◆ Exercise:
Pull every line that holds the word "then" from the entries.

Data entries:
━━━━━━━━━━

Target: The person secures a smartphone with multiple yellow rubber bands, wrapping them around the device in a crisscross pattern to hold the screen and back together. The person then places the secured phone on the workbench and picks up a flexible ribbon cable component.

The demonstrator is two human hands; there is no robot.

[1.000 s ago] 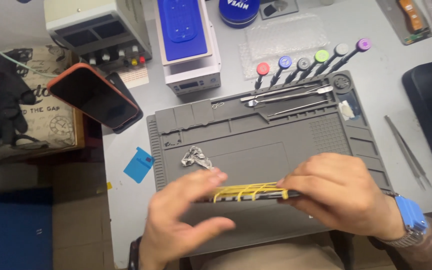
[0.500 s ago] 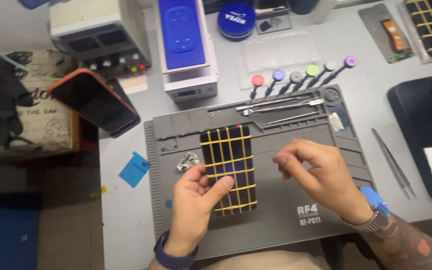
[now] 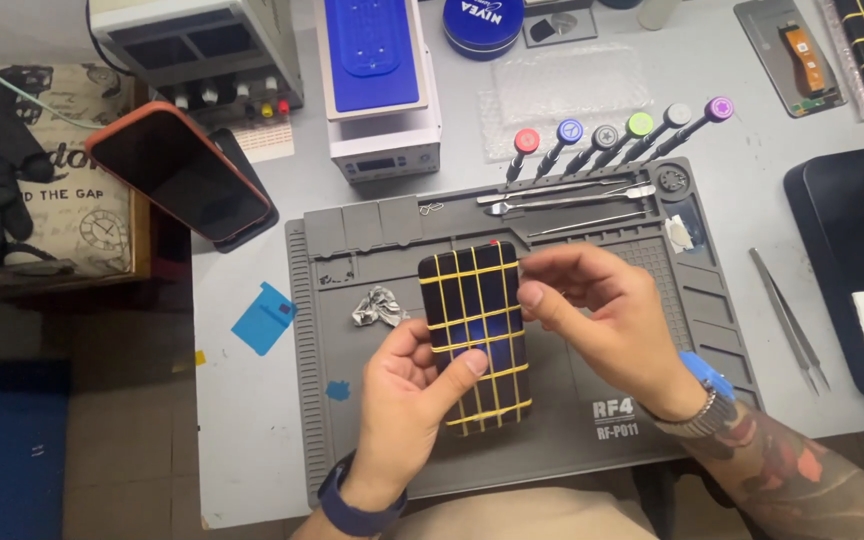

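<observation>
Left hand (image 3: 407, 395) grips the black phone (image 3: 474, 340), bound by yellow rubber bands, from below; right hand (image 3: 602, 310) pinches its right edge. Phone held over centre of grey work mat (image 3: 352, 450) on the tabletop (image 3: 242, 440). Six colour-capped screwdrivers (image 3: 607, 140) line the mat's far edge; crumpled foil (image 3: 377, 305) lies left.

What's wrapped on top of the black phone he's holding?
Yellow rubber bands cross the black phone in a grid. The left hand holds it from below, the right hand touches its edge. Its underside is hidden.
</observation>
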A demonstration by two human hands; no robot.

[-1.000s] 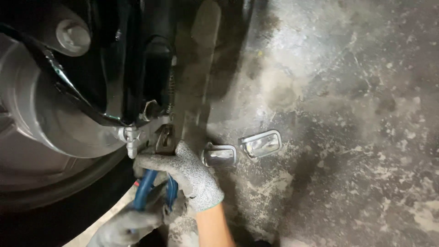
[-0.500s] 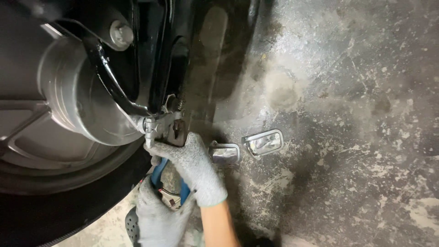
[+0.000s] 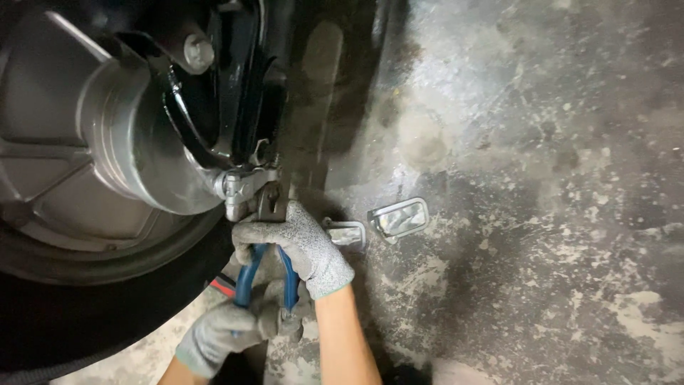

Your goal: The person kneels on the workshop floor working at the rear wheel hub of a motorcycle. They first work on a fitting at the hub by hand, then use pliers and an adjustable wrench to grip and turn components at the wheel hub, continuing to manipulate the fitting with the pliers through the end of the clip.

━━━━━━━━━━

◆ Solution for this problem:
Target: The person secures a smartphone with multiple yellow rubber bands, wrapping them around the device in a crisscross pattern to hold the screen and back together. The person then places the secured phone on the workbench and picks up a flexible ribbon cable component.
Your goal: The person kneels on the workshop floor working at the rear wheel hub of a motorcycle. They first work on a fitting at the hub by hand, then use pliers and an adjustable wrench to grip and turn components at the wheel hub, continuing to manipulate the fitting with the pliers through the end of the clip.

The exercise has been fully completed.